This potentially interesting thriller is cut short by its own gimmick. Johnny Depp is a
mild mannered accountant picked at random by the menacing Mr. Smith (Christopher Walken)
and Ms. Jones (Roma Maffia). They kidnap his daughter and force him to assassinate
the governor (Marsha Mason), or his daughter will die. The gimmick: The movie takes place
in real time, ticking down to the 90 minute deadline when Depp's daughter will die.
Unfortunately, the gimmick is way overdone. The film blatantly shows every clock or watch
it can, as if it is daring the audience to verify it is really, truly, running in real time.

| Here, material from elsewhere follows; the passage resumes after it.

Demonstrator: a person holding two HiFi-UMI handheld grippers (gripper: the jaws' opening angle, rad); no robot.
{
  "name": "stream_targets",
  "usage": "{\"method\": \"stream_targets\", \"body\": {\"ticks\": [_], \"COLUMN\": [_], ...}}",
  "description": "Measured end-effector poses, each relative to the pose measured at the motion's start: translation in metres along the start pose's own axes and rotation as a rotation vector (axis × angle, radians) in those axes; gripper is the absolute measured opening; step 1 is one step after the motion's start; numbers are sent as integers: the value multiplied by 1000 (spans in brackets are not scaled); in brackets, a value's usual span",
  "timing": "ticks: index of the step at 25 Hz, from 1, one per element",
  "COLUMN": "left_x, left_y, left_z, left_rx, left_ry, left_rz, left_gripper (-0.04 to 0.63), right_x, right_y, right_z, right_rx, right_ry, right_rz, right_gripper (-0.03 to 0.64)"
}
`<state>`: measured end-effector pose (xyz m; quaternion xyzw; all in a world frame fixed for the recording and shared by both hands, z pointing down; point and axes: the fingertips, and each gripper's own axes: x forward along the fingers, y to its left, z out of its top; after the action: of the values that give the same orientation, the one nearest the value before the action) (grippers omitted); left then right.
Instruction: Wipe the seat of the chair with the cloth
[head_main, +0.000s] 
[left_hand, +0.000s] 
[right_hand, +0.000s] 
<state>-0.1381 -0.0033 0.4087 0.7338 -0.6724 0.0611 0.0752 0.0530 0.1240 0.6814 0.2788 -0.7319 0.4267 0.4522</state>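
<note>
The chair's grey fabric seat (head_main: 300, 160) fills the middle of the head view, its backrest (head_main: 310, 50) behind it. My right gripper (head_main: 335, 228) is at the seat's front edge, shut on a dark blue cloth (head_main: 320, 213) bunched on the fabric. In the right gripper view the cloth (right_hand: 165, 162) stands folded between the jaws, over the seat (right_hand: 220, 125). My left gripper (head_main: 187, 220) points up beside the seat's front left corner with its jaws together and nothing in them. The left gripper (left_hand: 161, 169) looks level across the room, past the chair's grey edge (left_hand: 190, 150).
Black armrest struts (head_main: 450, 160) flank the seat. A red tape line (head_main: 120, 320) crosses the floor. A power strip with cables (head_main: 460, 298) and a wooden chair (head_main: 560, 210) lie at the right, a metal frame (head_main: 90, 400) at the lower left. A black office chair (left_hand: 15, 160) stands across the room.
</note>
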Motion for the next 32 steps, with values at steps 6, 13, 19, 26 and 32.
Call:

Yet, with the 90 minute deadline, it is obvious that nothing stunning will happen until the
clocks reach that 90 minute mark. Instead of marking the passage of time, the frequent
clocks rather read as a countdown till the end of the film. It's too bad, because without the
reminder, Nick of Time could have actually become quite a good film. Depp's character is
appropriately sympathetic (though perhaps a bit too timid for those with action hero tastes),
and Walken plays his trademarked villain as only Walken can. Most of the action scenes are
thrilling, but they lose their impact and suspense when the omnipresent clocks appear, reminding
us that nothing important will happen for a while. The most exciting and energetic portion
of the film is actually a dream sequence (unbounded by the clocks, and with some of the
film's few genuine surprises). Then, when the end does finally come, it is treated in a
rather formulaic manner, giving no real thrills. The real time gimmick isn't a complete failure,
but its execution in Nick of Time certainly is.